What is being asked
Except for the pictures, write out all the records that follow exactly.
-- Material shown follows --
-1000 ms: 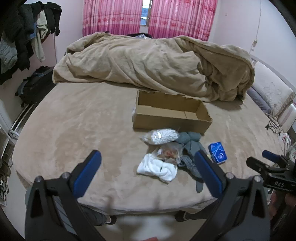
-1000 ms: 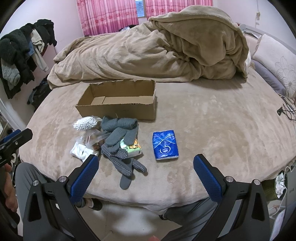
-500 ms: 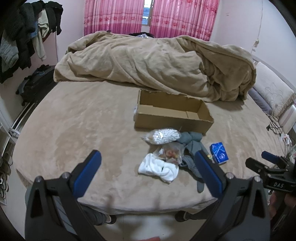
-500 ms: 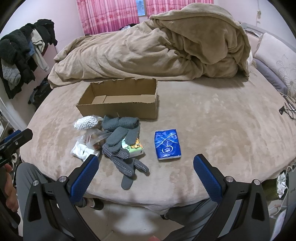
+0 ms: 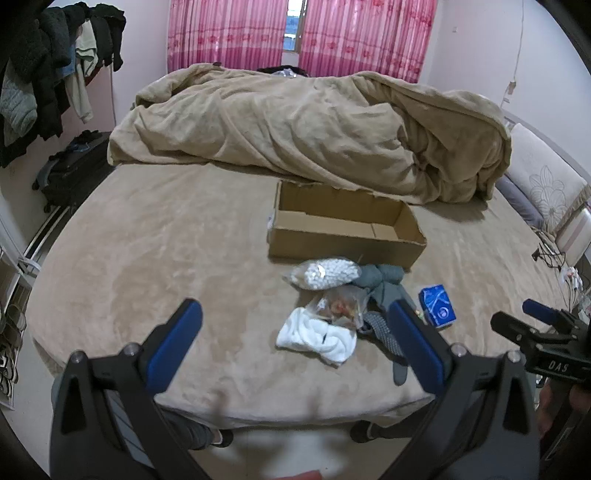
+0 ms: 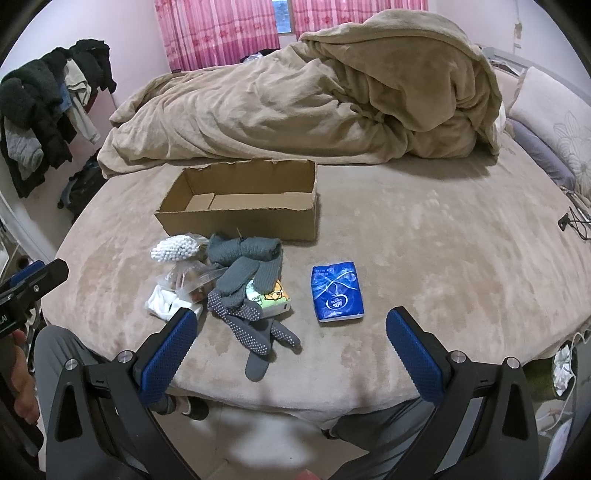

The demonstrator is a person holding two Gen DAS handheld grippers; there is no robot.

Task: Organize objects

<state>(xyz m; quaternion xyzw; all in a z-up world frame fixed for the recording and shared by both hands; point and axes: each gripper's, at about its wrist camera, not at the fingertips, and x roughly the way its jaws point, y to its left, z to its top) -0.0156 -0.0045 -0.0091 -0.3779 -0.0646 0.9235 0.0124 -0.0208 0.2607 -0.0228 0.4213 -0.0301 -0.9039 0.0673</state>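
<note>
Little is changed since the earlier frames: both views are shifted only slightly, and none of the objects on the bed are displaced.

Cardboard box (image 6: 240, 206) is set open-topped on the tan bed cover (image 6: 424, 258), nothing seen inside. Just in front of its near wall a cluster of items is gathered. Bag of white cotton swabs (image 6: 173, 249) is laid at the cluster's left, close to the box. Grey gloves (image 6: 243, 280) are piled beside it, dotted palms turned up, one finger trailing toward the bed edge. Small green and orange packet (image 6: 271, 299) is partly covered by the gloves. Clear bag with reddish contents (image 5: 341, 306) is lying between the swabs and a white cloth (image 5: 317, 338), which is nearest the bed edge. Blue tissue pack (image 6: 338, 291) is placed flat, apart from the cluster on its right.

Left gripper (image 5: 295, 343) is held off the bed edge, fingers spread wide, nothing between them; the white cloth is framed in the gap. Right gripper (image 6: 291, 350) is likewise held before the bed edge, fingers wide apart and empty, with the gloves and tissue pack ahead.

Crumpled tan duvet (image 5: 314, 125) is heaped behind the box. Pink curtains (image 5: 229, 33) are hung at the far wall; dark clothes (image 6: 37, 110) are hung at the left.
</note>
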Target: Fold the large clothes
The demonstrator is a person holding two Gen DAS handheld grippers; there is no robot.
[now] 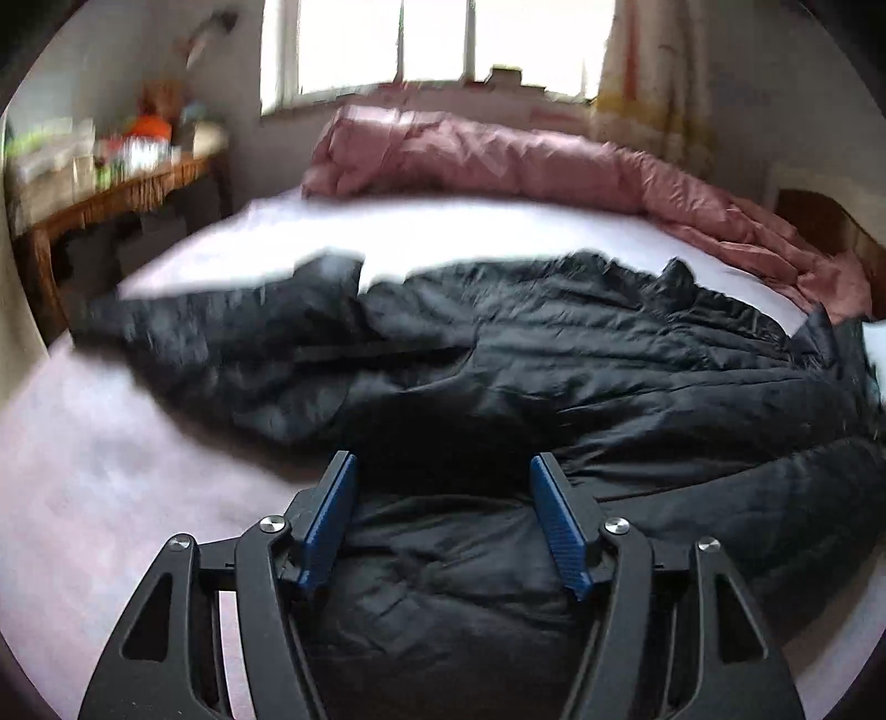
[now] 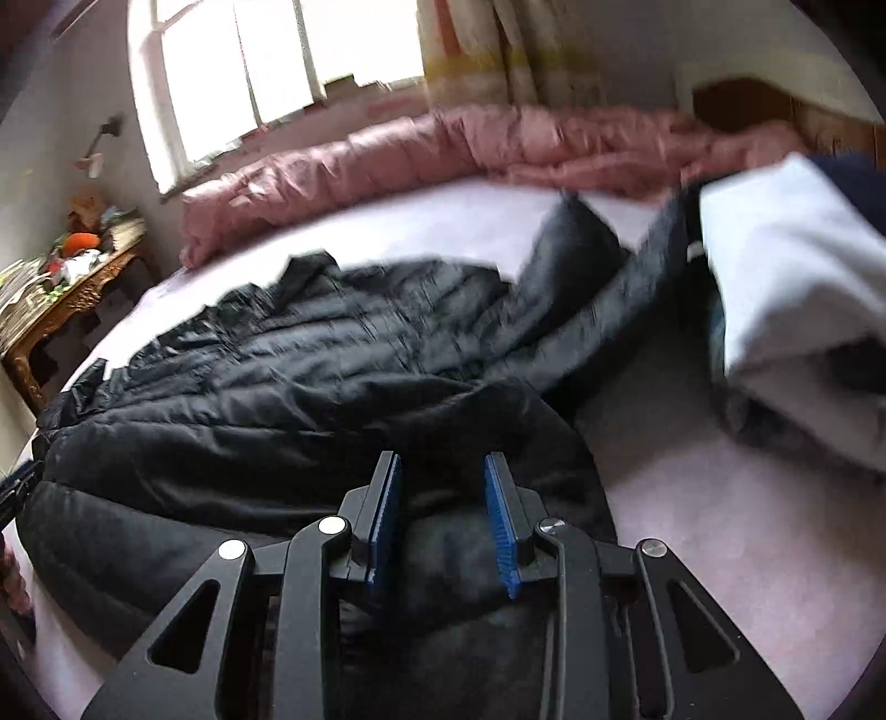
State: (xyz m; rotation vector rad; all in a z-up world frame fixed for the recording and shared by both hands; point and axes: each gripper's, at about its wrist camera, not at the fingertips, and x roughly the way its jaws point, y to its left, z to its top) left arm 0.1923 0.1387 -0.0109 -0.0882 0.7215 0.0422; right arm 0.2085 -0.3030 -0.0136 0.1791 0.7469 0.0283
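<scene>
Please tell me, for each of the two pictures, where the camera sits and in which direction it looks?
Left wrist view: sits on the left tool, looks along its open fingers across the black jacket toward the window.
Right wrist view: sits on the right tool, fingers open over the black jacket, facing the window; a white cloth pile lies to the right.
Both share the jacket, the pink blanket and the wooden table. No hand is clearly visible.

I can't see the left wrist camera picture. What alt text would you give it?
A black puffer jacket lies crumpled across a pale pink bed, with the left gripper hovering over its near edge, blue-padded jaws open. Behind it lie a bunched pink duvet, a bright window and a cluttered wooden side table.
</scene>
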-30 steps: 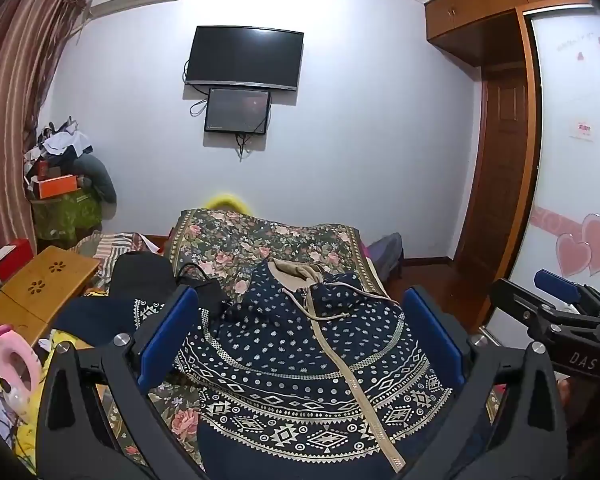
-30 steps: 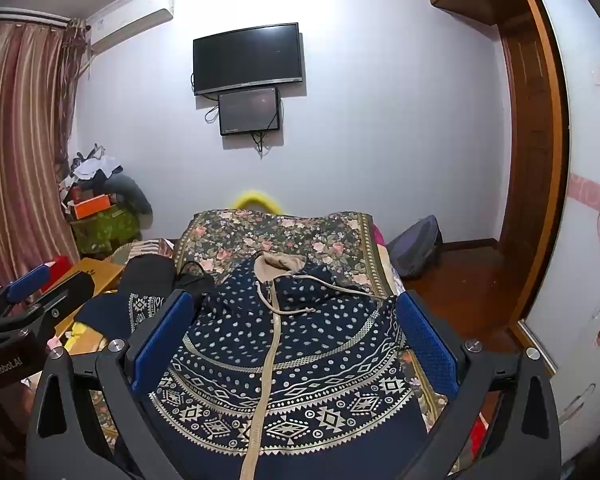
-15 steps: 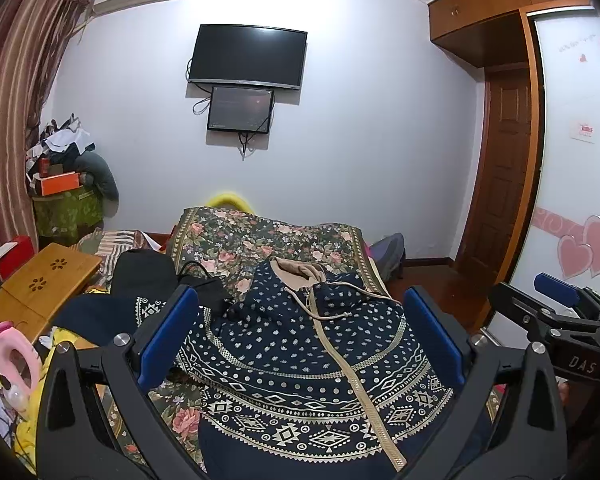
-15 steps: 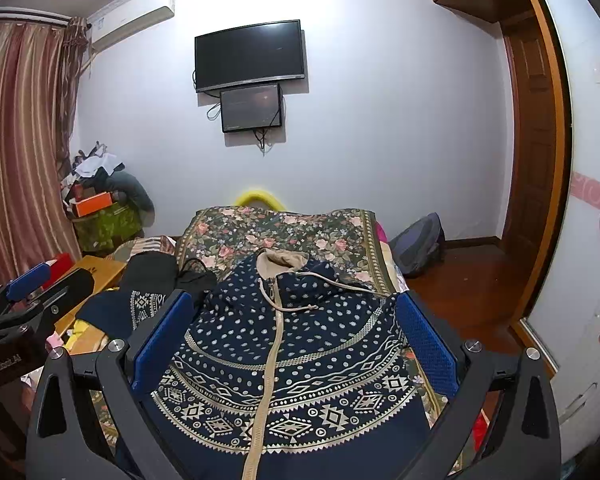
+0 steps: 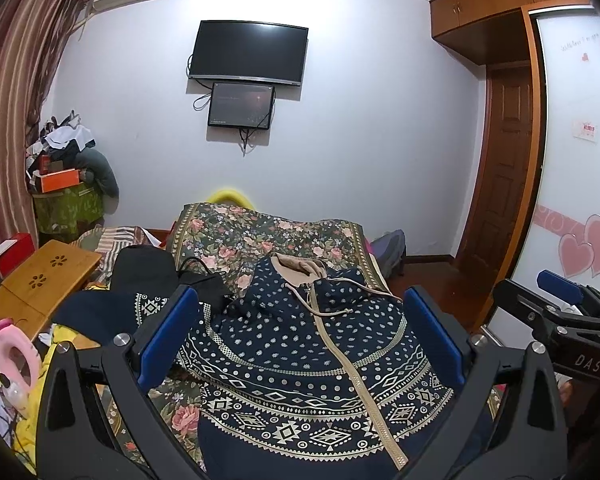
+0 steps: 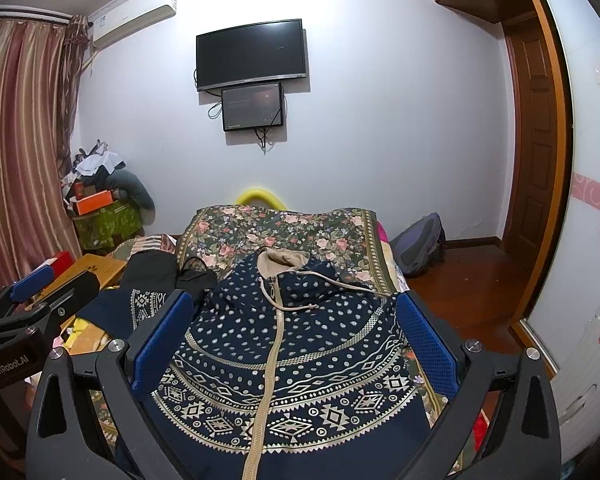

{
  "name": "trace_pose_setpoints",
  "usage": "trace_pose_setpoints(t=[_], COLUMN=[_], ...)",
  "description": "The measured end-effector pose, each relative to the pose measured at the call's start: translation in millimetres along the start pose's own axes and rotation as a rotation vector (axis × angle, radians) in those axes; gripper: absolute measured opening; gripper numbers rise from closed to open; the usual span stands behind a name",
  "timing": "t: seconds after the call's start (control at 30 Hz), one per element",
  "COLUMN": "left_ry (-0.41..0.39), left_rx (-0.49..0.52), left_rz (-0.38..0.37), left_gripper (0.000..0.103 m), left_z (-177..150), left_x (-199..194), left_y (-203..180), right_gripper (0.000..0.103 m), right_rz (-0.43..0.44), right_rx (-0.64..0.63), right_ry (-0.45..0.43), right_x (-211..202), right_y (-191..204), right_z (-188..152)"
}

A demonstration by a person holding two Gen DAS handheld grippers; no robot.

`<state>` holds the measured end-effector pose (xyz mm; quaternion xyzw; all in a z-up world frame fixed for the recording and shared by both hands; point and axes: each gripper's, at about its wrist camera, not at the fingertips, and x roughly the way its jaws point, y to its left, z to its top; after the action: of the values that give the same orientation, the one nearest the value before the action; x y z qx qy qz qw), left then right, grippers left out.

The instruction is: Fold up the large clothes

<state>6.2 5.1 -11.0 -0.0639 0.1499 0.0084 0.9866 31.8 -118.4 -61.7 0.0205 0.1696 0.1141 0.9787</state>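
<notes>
Hoodie [image 5: 300, 360] on the bed [image 5: 260, 236] looks soft, floppy — best gripped at the hem corners; both grippers' jaws gape, empty.

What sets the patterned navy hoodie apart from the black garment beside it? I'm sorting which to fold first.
The navy hoodie lies spread flat, zipped, front up on the floral bedspread; the black garment sits bunched in a heap at the bed's left edge. The navy hoodie carries cream dots and geometric bands, while the black garment looks plain. The navy hoodie covers far more bed. Both lie untouched, no tongs on either.
</notes>
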Motion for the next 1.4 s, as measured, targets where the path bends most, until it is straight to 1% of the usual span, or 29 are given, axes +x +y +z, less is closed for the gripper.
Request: trace_pose_setpoints(t=[0.73, 1.4], left_ry=[-0.002, 0.012], left_rx=[-0.002, -0.007], left_rz=[0.018, 0.006], left_gripper=[0.103, 0.103], left_z=[0.1, -0.3], left_x=[0.3, 6.7], left_y=[3.0, 4.5], right_gripper=[0.101, 0.101], right_rz=[0.000, -0.007], right_rx=[-0.001, 0.007], right_ry=[0.000, 0.016], right_x=[0.4, 5.3], right_y=[0.5, -5.2], right_z=[-0.7, 0.7])
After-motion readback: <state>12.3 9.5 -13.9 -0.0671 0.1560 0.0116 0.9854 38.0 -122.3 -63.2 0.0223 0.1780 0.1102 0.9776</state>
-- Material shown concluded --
Exercise solution
-1000 ms: 
-1000 ms: 
-500 ms: 
-500 ms: 
+0 ms: 
+0 ms: 

The demonstrator is a person holding two Gen DAS handheld grippers; there is no robot.

Task: Organize objects

<state>(xyz m; quaternion xyzw; all in a z-up world frame fixed for the recording and shared by both hands; point and axes: each gripper's, at about its wrist camera, not at the fingertips, and x roughly the way its jaws point, y to its left, z to its top) -0.0156 -0.0045 -0.0091 -0.3779 -0.0646 0.9235 0.0124 -0.0208 0.2607 -0.0228 0.4213 -0.0301 -0.9039 0.0673</state>
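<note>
Little is changed since the earlier frames: both views are shifted only slightly, and none of the objects on the bed are displaced.

Cardboard box (image 6: 240, 206) is set open-topped on the tan bed cover (image 6: 424, 258), nothing seen inside. Just in front of its near wall a cluster of items is gathered. Bag of white cotton swabs (image 6: 173, 249) is laid at the cluster's left, close to the box. Grey gloves (image 6: 243, 280) are piled beside it, dotted palms turned up, one finger trailing toward the bed edge. Small green and orange packet (image 6: 271, 299) is partly covered by the gloves. Clear bag with reddish contents (image 5: 341, 306) is lying between the swabs and a white cloth (image 5: 317, 338), which is nearest the bed edge. Blue tissue pack (image 6: 338, 291) is placed flat, apart from the cluster on its right.

Left gripper (image 5: 295, 343) is held off the bed edge, fingers spread wide, nothing between them; the white cloth is framed in the gap. Right gripper (image 6: 291, 350) is likewise held before the bed edge, fingers wide apart and empty, with the gloves and tissue pack ahead.

Crumpled tan duvet (image 5: 314, 125) is heaped behind the box. Pink curtains (image 5: 229, 33) are hung at the far wall; dark clothes (image 6: 37, 110) are hung at the left.
</note>
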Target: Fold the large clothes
The demonstrator is a person holding two Gen DAS handheld grippers; there is no robot.
[now] 
[now] 
State: (xyz m; rotation vector rad; all in a z-up world frame fixed for the recording and shared by both hands; point and axes: each gripper's, at about its wrist camera, not at the fingertips, and x roughly the way its jaws point, y to its left, z to its top) left arm 0.1923 0.1387 -0.0109 -0.0882 0.7215 0.0422; right arm 0.2085 -0.3030 -0.0136 0.1791 0.7469 0.0283
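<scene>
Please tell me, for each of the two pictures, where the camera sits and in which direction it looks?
Left wrist view: sits on the left tool, looks along its open fingers across the black jacket toward the window.
Right wrist view: sits on the right tool, fingers open over the black jacket, facing the window; a white cloth pile lies to the right.
Both share the jacket, the pink blanket and the wooden table. No hand is clearly visible.

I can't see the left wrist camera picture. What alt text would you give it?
A black puffer jacket lies crumpled across a pale pink bed, with the left gripper hovering over its near edge, blue-padded jaws open. Behind it lie a bunched pink duvet, a bright window and a cluttered wooden side table.
</scene>
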-30 steps: 
-30 steps: 
-15 steps: 
-15 steps: 
+0 steps: 
+0 steps: 

{
  "name": "trace_pose_setpoints",
  "usage": "trace_pose_setpoints(t=[_], COLUMN=[_], ...)",
  "description": "The measured end-effector pose, each relative to the pose measured at the call's start: translation in millimetres along the start pose's own axes and rotation as a rotation vector (axis × angle, radians) in those axes; gripper: absolute measured opening; gripper numbers rise from closed to open; the usual span stands behind a name",
  "timing": "t: seconds after the call's start (control at 30 Hz), one per element",
  "COLUMN": "left_ry (-0.41..0.39), left_rx (-0.49..0.52), left_rz (-0.38..0.37), left_gripper (0.000..0.103 m), left_z (-177..150), left_x (-199..194), left_y (-203..180), right_gripper (0.000..0.103 m), right_rz (-0.43..0.44), right_rx (-0.64..0.63), right_ry (-0.45..0.43), right_x (-211..202), right_y (-191..204), right_z (-188..152)"
}

A demonstration by a person holding two Gen DAS handheld grippers; no robot.

`<state>` holds the measured end-effector pose (xyz mm; quaternion xyzw; all in a z-up world frame fixed for the recording and shared by both hands; point and axes: each gripper's, at about its wrist camera, not at the fingertips, and x roughly the way its jaws point, y to its left, z to its top; after the action: of the values that give the same orientation, the one nearest the value before the action; x y z qx qy qz qw), left then right, grippers left out.

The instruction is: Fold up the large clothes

<state>6.2 5.1 -11.0 -0.0639 0.1499 0.0084 0.9866 31.8 -118.4 -61.7 0.0205 0.1696 0.1141 0.9787</state>
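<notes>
Hoodie [image 5: 300, 360] on the bed [image 5: 260, 236] looks soft, floppy — best gripped at the hem corners; both grippers' jaws gape, empty.

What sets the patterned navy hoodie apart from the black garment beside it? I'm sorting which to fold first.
The navy hoodie lies spread flat, zipped, front up on the floral bedspread; the black garment sits bunched in a heap at the bed's left edge. The navy hoodie carries cream dots and geometric bands, while the black garment looks plain. The navy hoodie covers far more bed. Both lie untouched, no tongs on either.
</notes>
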Motion for the next 1.4 s, as measured, targets where the path bends most, until it is straight to 1% of the usual span, or 29 are given, axes +x +y +z, less is closed for the gripper.
Request: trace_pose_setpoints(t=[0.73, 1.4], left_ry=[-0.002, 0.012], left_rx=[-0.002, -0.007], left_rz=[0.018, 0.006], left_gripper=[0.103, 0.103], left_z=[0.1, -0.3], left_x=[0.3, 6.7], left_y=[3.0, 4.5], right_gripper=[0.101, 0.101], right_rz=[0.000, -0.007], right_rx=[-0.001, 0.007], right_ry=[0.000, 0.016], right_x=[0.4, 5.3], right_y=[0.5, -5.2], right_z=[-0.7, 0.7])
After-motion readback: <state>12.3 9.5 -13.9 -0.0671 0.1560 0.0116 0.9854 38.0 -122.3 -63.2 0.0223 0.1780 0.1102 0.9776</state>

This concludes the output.